Trois Casques bleus indonésiens ont perdu la vie récemment dans le sud du Liban, une région dévastée par les affrontements entre Israël et le mouvement Hezbollah soutenu par l'Iran. En réaction, la France a demandé une réunion du Conseil de sécurité de l’ONU, prévue ce mardi à 10 heures. Cette demande survient alors qu'Israël a intensifié ses opérations militaires, élargissant sa « zone de sécurité » au Liban.

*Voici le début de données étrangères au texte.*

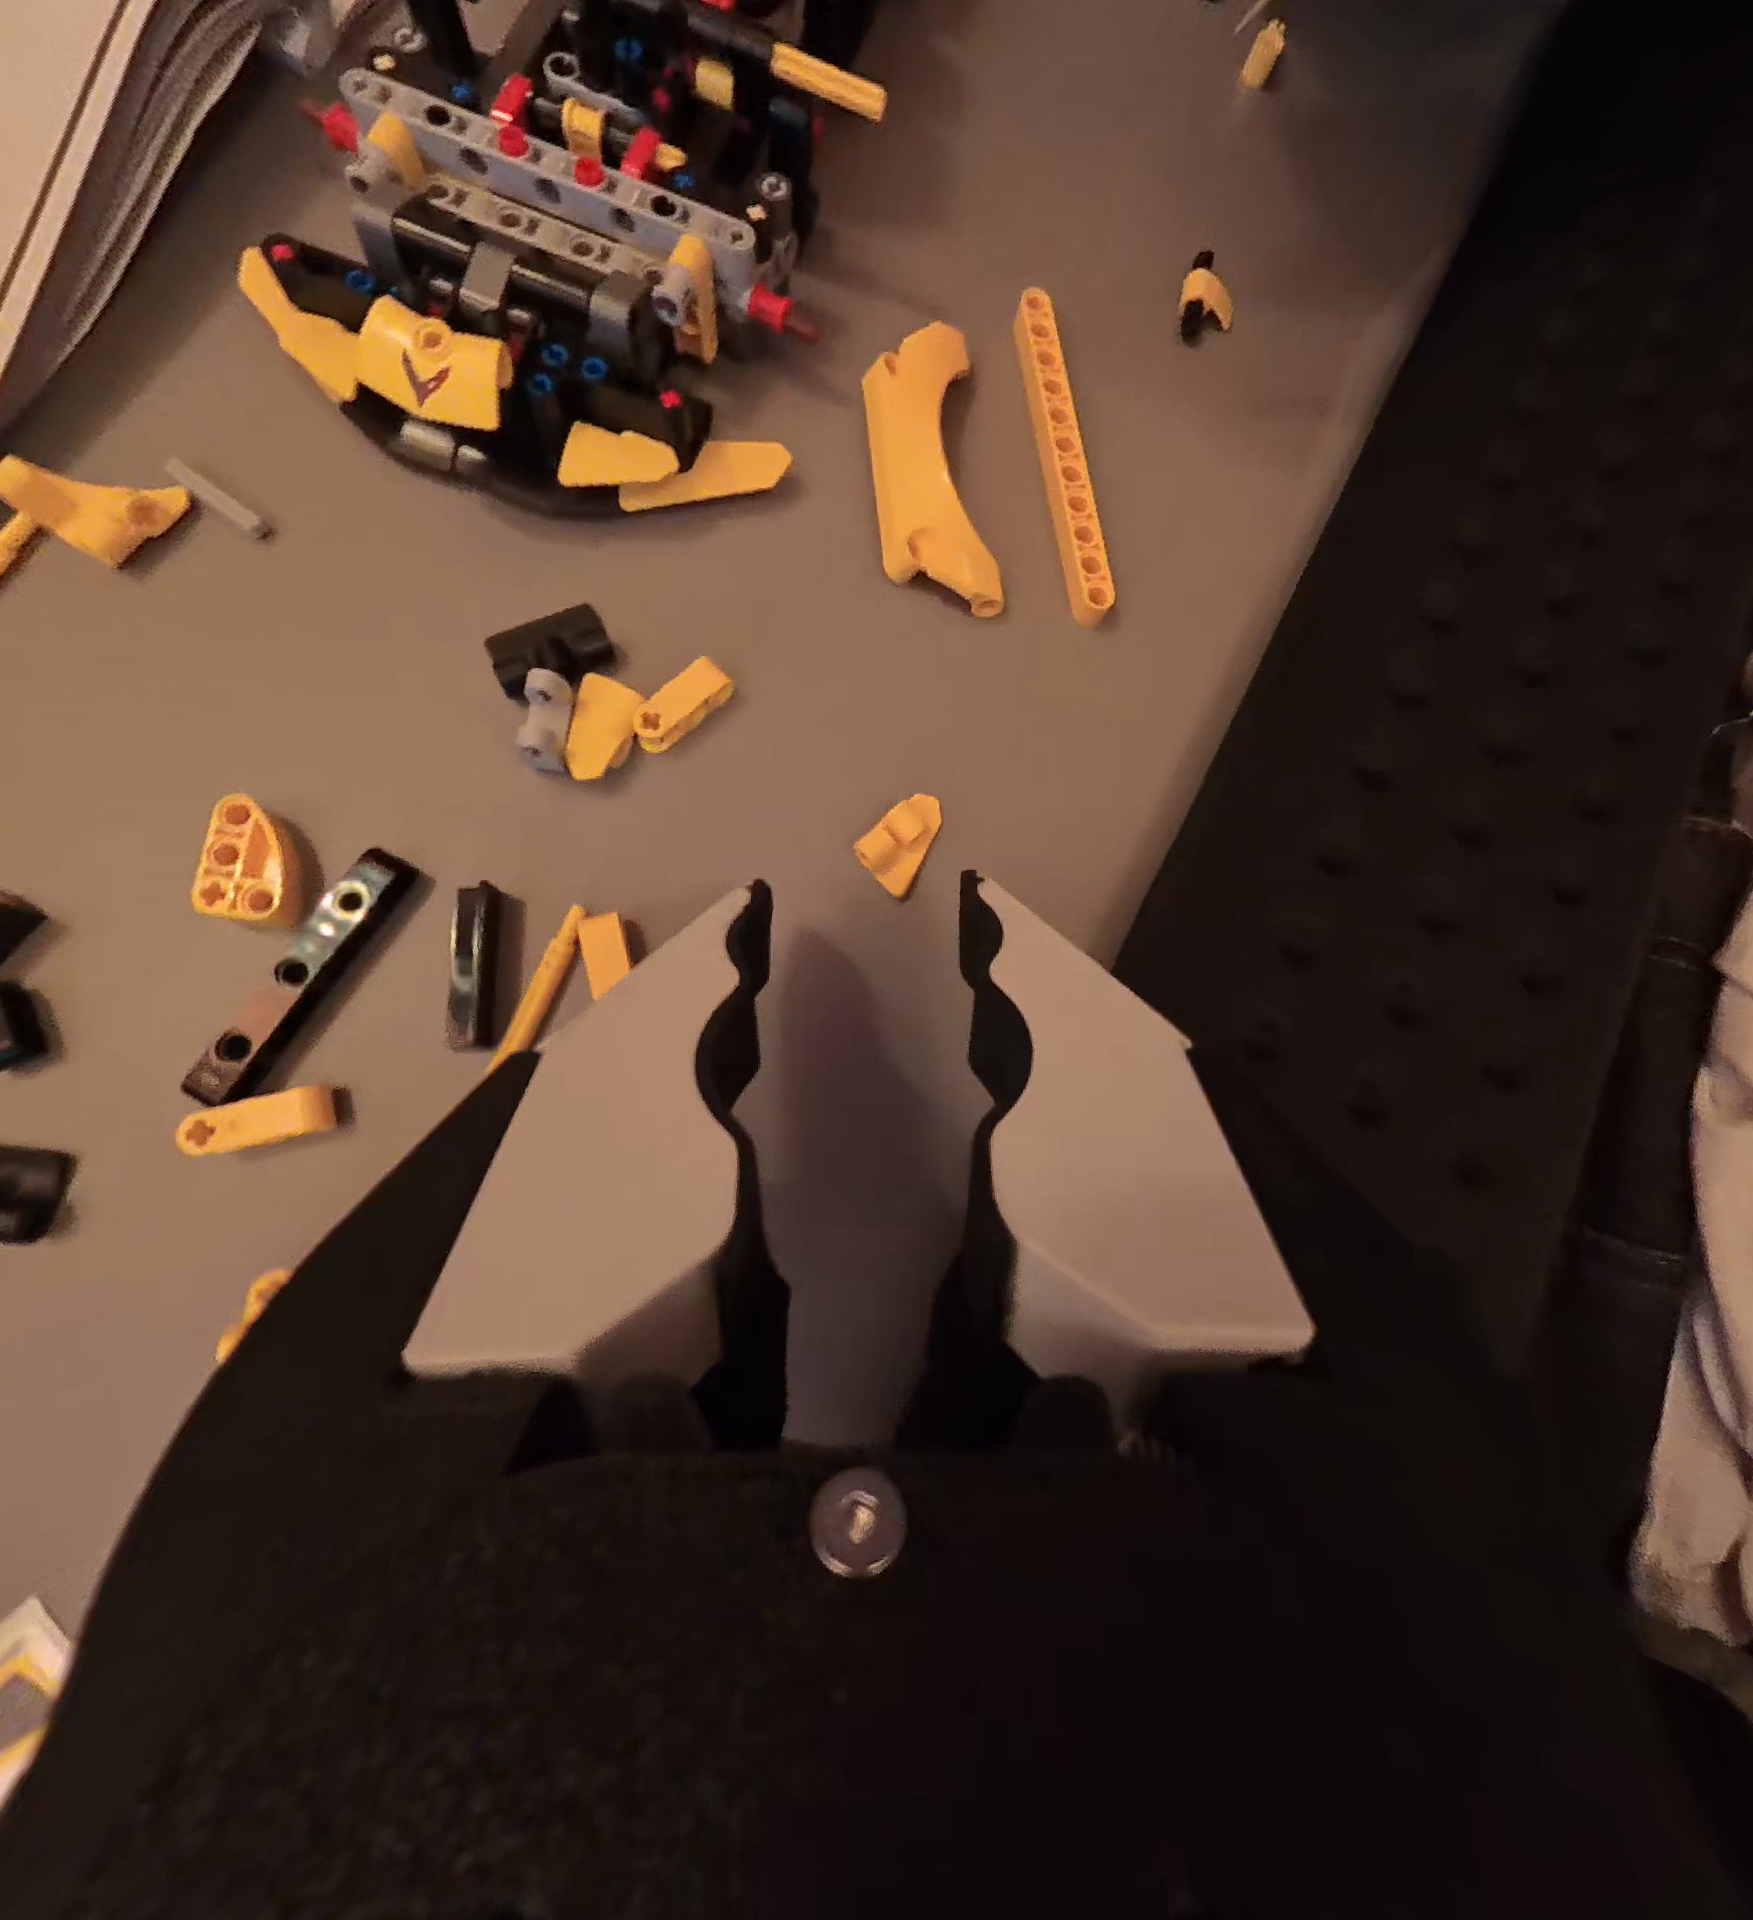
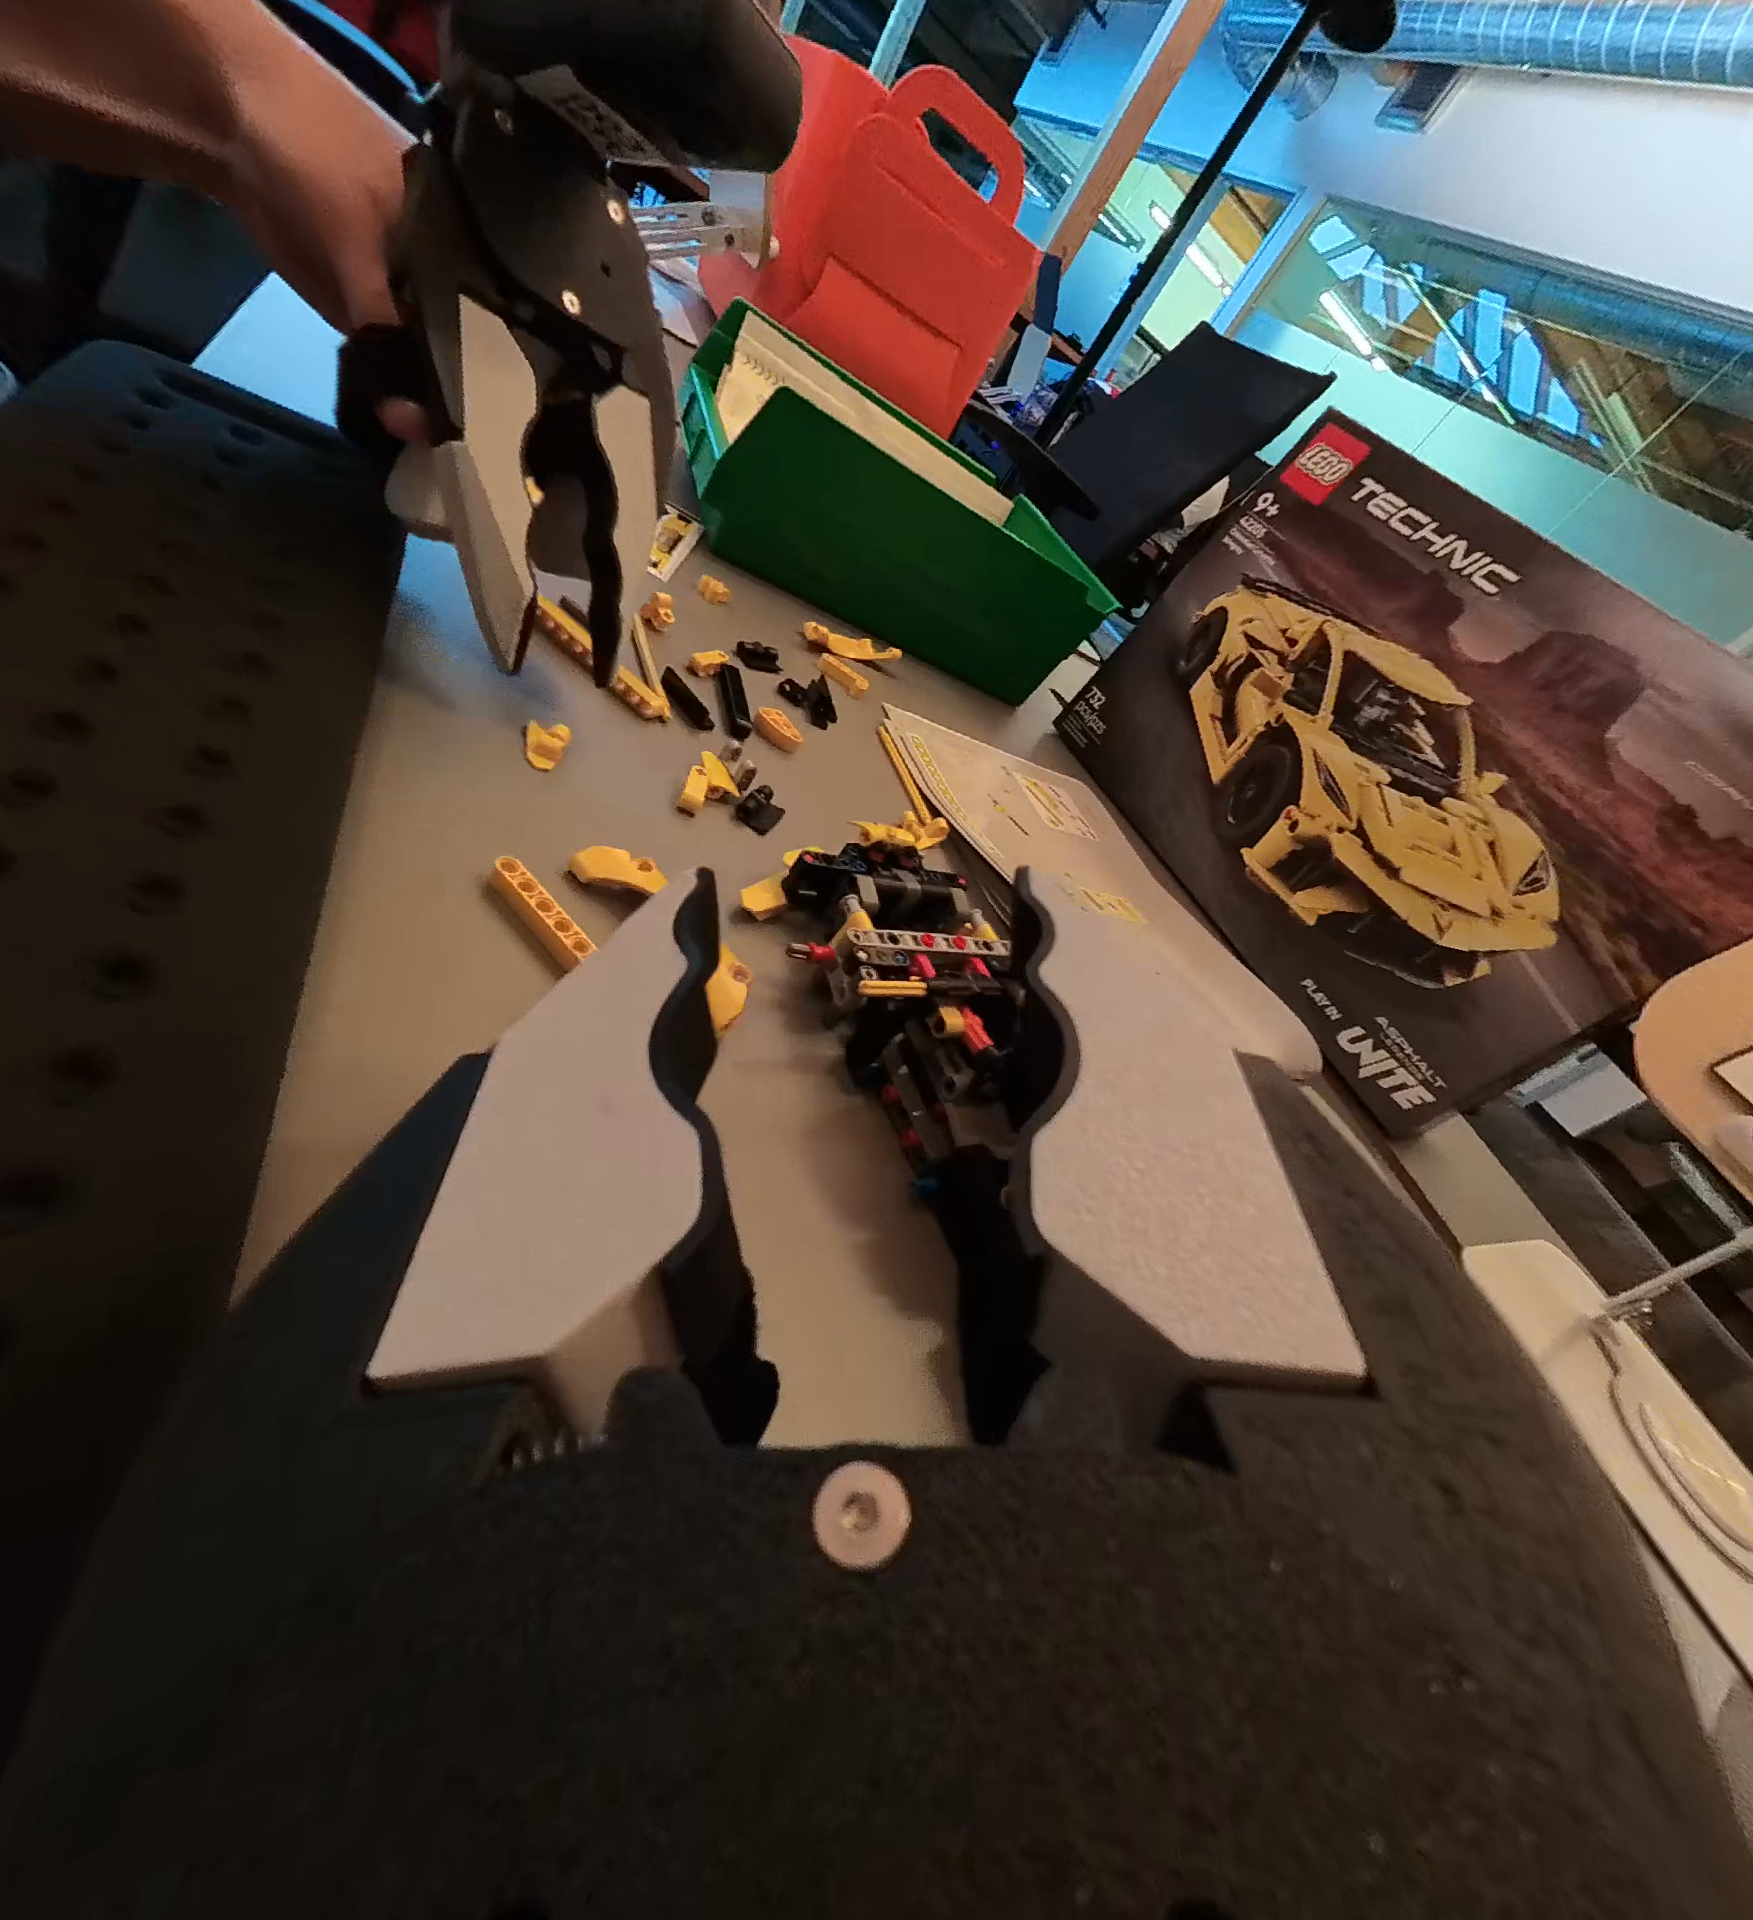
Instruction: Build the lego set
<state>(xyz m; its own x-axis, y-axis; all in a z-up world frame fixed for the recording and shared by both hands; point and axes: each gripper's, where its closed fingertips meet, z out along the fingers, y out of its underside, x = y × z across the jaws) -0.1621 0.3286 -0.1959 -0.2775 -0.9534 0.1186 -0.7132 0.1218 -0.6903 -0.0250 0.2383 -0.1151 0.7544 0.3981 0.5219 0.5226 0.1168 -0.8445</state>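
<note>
Your grey tabletop (image 1: 851, 665) carries everything, with a dark perforated mat (image 2: 124, 727) along its near edge and the set's box (image 2: 1474, 790) standing at its far edge beside a green bin (image 2: 851, 540). The half-built car chassis (image 2: 913, 987) sits mid-table, directly ahead of your right gripper (image 2: 861, 904), whose fingers stand apart and hold nothing. Your left gripper (image 1: 864, 894) is likewise spread and empty, hovering above the loose pieces nearer the mat edge. The likeliest trouble: closing on the chassis from this angle could pop off loosely seated panels or push the whole build toward the instruction booklet (image 2: 997, 800). On the left, the small yellow wedge piece (image 1: 898, 842) lies just past your fingertips; a careless sweep could knock it onto the mat, where it would be harder to lift cleanly. The long yellow beam (image 1: 1064, 457) and curved yellow panel (image 1: 929, 468) lie side by side, close enough that grabbing one may drag the other.
</note>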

La Force intérimaire des Nations Unies au Liban (Finul) a annoncé qu'elle enquête sur la mort des deux soldats, tués lorsque leur véhicule a été frappé par une explosion non identifiée à proximité de Bani Hayyan. Ce tragique événement a également fait deux blessés. Un autre Casque bleu ayant perdu la vie dans des circonstancessemblables a été rapporté par la Finul dimanche.
Le Liban entraîné dans la guerre
Les circonstances entourant ces décès sont préoccupantes. L'armée israélienne a déclaré sur Telegram qu'une enquête est en cours pour déterminer si ces tragédies résultent d'actions de l'armée israélienne ou du Hezbollah. De son côté, le Hezbollah a revendiqué plusieurs attaques contre des positions israéliennes dans la région.
Depuis le 2 mars, suite à une offensive du Hezbollah en réponse à la mort du guide suprême iranien Ali Khamenei, les tensions sont à leur comble. Les frappes israéliennes ont causé plus de 1 200 décès et 3 600 blessés, selon le ministère de la Santé libanais.
Réactions officielles
Jean-Noël Barrot, ministre français des Affaires étrangères, a qualifié ces événements de « gravissimes », évoquant également des incidents similaires impliquant des soldats français de la Finul. Il a rapporté des « intimidations » de la part des forces israéliennes dans la zone de Naqoura.
Le président libanais Joseph Aoun a condamné toute agression envers la Finul et a exprimé son soutien au général Diodato Abagnara, tout en cherchant à relancer le dialogue avec Israël. Cependant, le Premier ministre israélien Benyamin Netanyahou a ordonné à l'armée de continuer à étendre sa zone d'opération dans le sud du Liban, aggravant encore la situation déjà tendue.